[Collected data entries]
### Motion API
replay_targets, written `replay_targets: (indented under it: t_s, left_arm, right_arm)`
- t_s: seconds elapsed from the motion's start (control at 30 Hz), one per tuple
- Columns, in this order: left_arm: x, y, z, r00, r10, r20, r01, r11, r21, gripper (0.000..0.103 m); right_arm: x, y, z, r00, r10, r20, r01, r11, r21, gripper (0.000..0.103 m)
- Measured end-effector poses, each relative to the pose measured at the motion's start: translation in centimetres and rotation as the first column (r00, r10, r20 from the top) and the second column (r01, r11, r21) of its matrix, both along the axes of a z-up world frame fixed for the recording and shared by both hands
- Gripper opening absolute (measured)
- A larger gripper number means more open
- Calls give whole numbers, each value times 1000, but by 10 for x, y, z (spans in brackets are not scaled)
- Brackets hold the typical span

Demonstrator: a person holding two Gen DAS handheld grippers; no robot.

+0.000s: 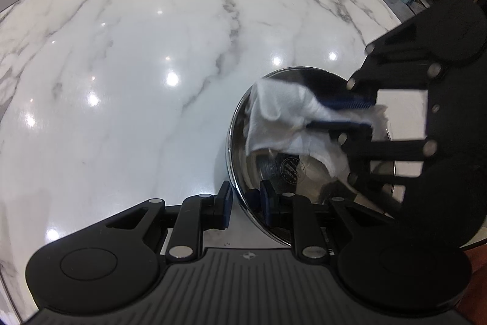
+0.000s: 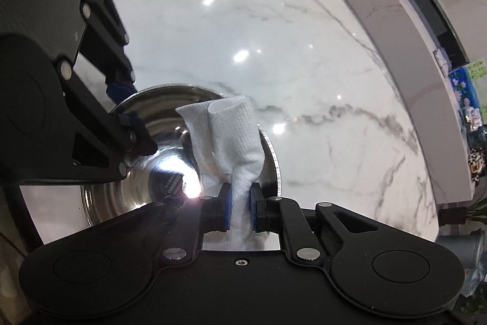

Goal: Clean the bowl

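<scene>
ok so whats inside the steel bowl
A white paper towel gripped by the right gripper, and a round dark label on the bottom. The bowl floor beneath the towel is hidden.

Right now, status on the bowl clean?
Left tool clamped on bowl rim. Right tool shut on cloth, cloth over the bowl. Nothing in the way on the table.

A glossy white marble worktop [image 1: 137, 57] with grey veins running across it carries the scene; its polished face throws back bright round spots of ceiling light. The far edge curves away in both wrist views, with a paler grey border strip [image 2: 374, 8] running alongside it in the right wrist view. A round, shiny stainless-steel bowl [image 1: 243, 172] sits on the marble near the front edge, appearing tilted, its rim mirrored faintly in the surface beside it.
</scene>
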State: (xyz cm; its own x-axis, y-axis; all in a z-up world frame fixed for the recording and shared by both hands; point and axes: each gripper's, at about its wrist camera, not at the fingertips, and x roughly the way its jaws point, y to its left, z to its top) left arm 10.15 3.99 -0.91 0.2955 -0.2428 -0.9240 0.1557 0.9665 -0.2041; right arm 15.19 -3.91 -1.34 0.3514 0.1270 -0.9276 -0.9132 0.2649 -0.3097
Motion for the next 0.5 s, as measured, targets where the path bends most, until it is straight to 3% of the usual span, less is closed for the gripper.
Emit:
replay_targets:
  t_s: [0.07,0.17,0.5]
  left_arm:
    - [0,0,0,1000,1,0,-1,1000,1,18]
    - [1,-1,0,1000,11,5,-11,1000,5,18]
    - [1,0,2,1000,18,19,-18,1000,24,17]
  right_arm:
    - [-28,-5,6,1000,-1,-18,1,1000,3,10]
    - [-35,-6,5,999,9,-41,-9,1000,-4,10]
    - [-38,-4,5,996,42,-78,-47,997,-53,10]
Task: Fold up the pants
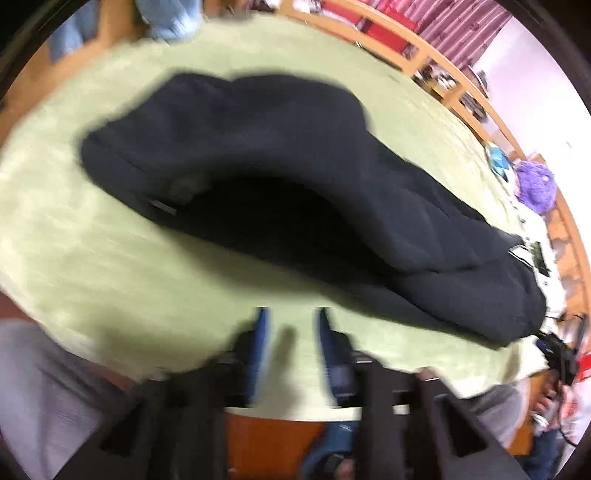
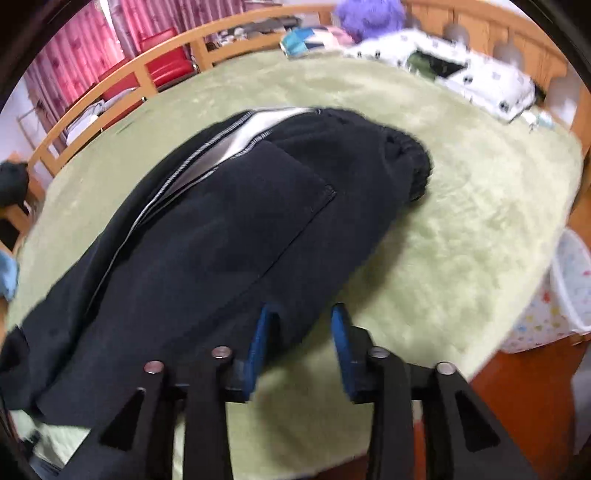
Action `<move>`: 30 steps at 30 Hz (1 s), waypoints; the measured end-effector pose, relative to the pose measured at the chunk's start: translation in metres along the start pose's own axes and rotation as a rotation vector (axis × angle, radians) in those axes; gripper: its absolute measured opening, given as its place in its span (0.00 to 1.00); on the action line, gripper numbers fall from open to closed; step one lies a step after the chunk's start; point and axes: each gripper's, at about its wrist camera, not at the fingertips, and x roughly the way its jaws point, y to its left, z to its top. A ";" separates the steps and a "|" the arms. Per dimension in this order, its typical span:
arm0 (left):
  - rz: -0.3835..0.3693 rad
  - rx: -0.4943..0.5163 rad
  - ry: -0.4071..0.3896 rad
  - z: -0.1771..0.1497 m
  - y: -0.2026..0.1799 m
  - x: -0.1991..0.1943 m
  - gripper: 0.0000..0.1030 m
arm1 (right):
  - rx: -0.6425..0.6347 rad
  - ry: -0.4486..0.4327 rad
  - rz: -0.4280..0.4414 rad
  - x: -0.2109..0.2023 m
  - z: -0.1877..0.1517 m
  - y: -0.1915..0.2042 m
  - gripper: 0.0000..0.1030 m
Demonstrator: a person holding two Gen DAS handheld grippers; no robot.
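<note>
Black pants [image 1: 280,192] lie folded lengthwise on a light green fuzzy blanket [image 1: 110,258]. In the right wrist view the pants [image 2: 207,236] show a back pocket, a white side stripe and the elastic waistband at the far end. My left gripper [image 1: 291,317] is open and empty, above the blanket just short of the pants' near edge. My right gripper [image 2: 303,314] is open and empty, its left finger over the pants' near edge, its right finger over the blanket [image 2: 461,229].
A wooden bed rail [image 2: 122,85] runs along the far side. A white patterned pillow [image 2: 480,77] and a purple fluffy thing [image 2: 369,14] lie at the head. A white patterned bin [image 2: 554,295] stands beside the bed on the right. The other gripper [image 1: 557,354] shows at the right edge.
</note>
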 end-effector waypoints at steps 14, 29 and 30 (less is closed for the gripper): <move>0.148 -0.277 -0.115 0.107 0.126 0.033 0.52 | 0.135 -0.015 0.142 -0.040 -0.047 0.075 0.40; 0.099 -0.285 -0.129 0.096 0.156 0.033 0.12 | 0.041 0.013 0.119 -0.028 -0.061 0.137 0.40; 0.116 -0.265 -0.127 0.096 0.156 0.031 0.18 | 0.037 0.017 0.130 -0.027 -0.059 0.139 0.40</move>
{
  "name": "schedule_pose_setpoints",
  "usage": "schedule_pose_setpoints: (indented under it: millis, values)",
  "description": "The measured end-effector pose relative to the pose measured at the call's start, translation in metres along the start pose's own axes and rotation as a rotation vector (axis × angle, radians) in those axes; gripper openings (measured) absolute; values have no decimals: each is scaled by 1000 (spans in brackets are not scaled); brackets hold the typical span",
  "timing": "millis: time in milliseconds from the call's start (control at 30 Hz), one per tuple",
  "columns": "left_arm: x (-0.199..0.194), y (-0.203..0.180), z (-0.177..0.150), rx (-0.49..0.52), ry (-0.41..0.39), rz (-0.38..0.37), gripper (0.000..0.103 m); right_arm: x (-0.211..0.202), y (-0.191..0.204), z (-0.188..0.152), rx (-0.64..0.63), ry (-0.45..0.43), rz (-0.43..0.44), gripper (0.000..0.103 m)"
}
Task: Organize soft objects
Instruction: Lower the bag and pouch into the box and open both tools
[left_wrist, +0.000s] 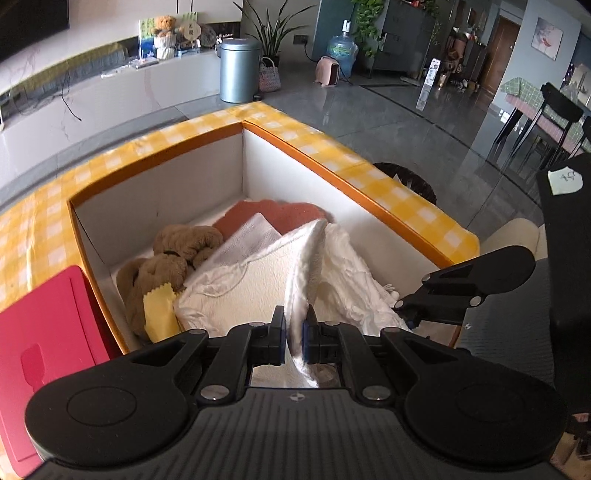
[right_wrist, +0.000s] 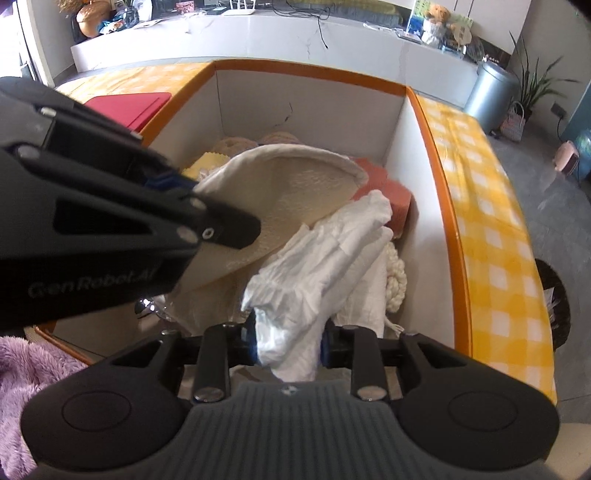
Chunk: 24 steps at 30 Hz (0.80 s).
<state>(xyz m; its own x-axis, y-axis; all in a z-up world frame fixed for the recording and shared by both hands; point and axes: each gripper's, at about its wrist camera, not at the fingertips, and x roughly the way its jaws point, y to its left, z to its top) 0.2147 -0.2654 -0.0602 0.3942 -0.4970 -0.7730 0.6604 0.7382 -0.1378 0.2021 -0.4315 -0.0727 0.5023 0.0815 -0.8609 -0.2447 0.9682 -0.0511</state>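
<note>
Left hand-held gripper (left_wrist: 294, 334) pinches the cream quilted cloth's (left_wrist: 240, 280) edge, right hand-held gripper (right_wrist: 287, 341) part-open around crumpled white fabric (right_wrist: 314, 266) over the orange-rimmed white box (left_wrist: 162, 199); uneven letting go risks snagging.

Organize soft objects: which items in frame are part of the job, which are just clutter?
In play:
- white cloth, pinched in left gripper
- crinkled white fabric, between the jaws of right gripper
- white box
- brown plush toy
- yellow cloth
- pink sponge

Lying about:
- red board
- grey bin
- water jug
</note>
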Motion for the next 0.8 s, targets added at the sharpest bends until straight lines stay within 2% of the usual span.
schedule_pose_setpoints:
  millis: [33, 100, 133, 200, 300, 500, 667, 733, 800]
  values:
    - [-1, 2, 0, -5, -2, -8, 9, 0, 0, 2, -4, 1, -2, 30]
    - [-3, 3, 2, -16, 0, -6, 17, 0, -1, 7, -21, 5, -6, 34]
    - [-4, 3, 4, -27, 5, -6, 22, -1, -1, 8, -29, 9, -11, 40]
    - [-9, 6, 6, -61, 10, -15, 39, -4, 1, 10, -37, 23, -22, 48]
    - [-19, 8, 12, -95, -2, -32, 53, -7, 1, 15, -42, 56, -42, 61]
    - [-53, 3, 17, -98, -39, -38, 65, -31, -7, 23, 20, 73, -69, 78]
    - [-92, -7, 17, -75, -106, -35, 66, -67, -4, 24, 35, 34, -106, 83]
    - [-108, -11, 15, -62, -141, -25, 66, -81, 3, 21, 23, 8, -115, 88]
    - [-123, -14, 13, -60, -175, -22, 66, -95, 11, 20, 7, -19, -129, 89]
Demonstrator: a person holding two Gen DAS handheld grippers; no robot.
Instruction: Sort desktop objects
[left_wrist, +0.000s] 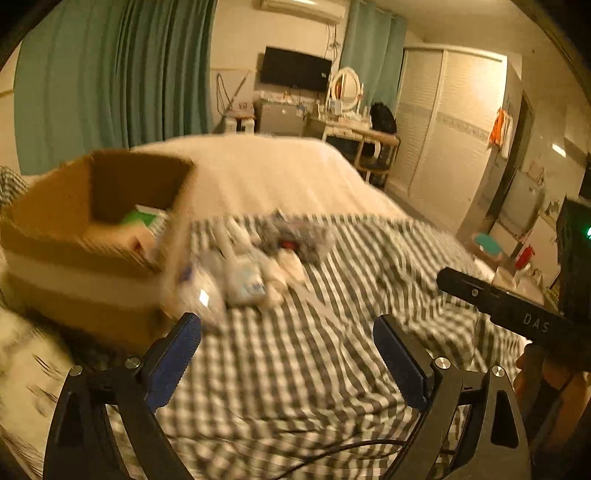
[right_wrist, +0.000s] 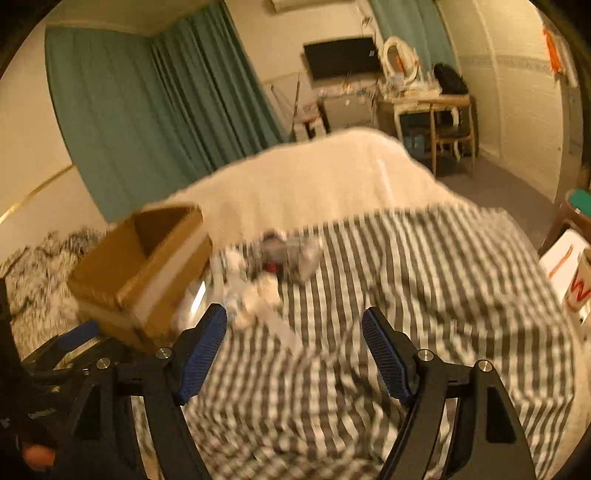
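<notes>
An open cardboard box (left_wrist: 92, 236) stands on the bed at the left, with a green item (left_wrist: 142, 218) and other things inside. It also shows in the right wrist view (right_wrist: 144, 269). A blurred pile of small objects (left_wrist: 255, 262) lies on the checked sheet just right of the box: white packets, a grey pouch and something red. The pile shows in the right wrist view (right_wrist: 266, 273) too. My left gripper (left_wrist: 288, 343) is open and empty, short of the pile. My right gripper (right_wrist: 295, 339) is open and empty, also short of the pile.
The checked sheet (left_wrist: 295, 369) covers the near bed; a white blanket (left_wrist: 266, 173) lies beyond. The right gripper's body (left_wrist: 517, 314) is at the right of the left wrist view. A furry throw (right_wrist: 40, 266) lies left of the box. A desk and a chair (right_wrist: 439, 122) stand across the room.
</notes>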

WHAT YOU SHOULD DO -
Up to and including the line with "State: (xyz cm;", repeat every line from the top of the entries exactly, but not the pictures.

RESPONSE TO THE EXERCISE -
### Motion API
replay_targets, written `replay_targets: (indented under it: t_s, left_arm, right_arm)`
- t_s: seconds elapsed from the motion's start (control at 30 Hz), one per tuple
- Columns, in this order: left_arm: x, y, z, r00, r10, r20, r01, r11, r21, gripper (0.000..0.103 m); right_arm: x, y, z, r00, r10, r20, r01, r11, r21, gripper (0.000..0.103 m)
- Measured end-effector poses, each relative to the pose measured at the motion's start: translation in centimetres and rotation as the first column (r00, r10, r20 from the top) and the second column (r01, r11, r21) of its matrix, both along the axes of a z-up world frame fixed for the recording and shared by both hands
- Gripper opening absolute (measured)
- A larger gripper number means more open
- Calls give whole numbers, each value times 1000, but by 10 for x, y, z (spans in brackets are not scaled)
- Brackets hold the typical span

Demonstrator: a person holding two Gen DAS handheld grippers; no robot.

+0.000s: 
+0.000s: 

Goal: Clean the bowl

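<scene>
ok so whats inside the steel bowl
A white paper towel gripped by the right gripper, and a round dark label on the bottom. The bowl floor beneath the towel is hidden.

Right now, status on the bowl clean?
Left tool clamped on bowl rim. Right tool shut on cloth, cloth over the bowl. Nothing in the way on the table.

A glossy white marble worktop [image 1: 137, 57] with grey veins running across it carries the scene; its polished face throws back bright round spots of ceiling light. The far edge curves away in both wrist views, with a paler grey border strip [image 2: 374, 8] running alongside it in the right wrist view. A round, shiny stainless-steel bowl [image 1: 243, 172] sits on the marble near the front edge, appearing tilted, its rim mirrored faintly in the surface beside it.
</scene>
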State: (xyz cm; its own x-axis, y-axis; all in a z-up world frame fixed for the recording and shared by both hands; point and axes: each gripper's, at about its wrist camera, not at the fingertips, and x roughly the way its jaws point, y to its left, z to its top) left arm 10.15 3.99 -0.91 0.2955 -0.2428 -0.9240 0.1557 0.9665 -0.2041; right arm 15.19 -3.91 -1.34 0.3514 0.1270 -0.9276 -0.9132 0.2649 -0.3097

This answer is complete as it stands.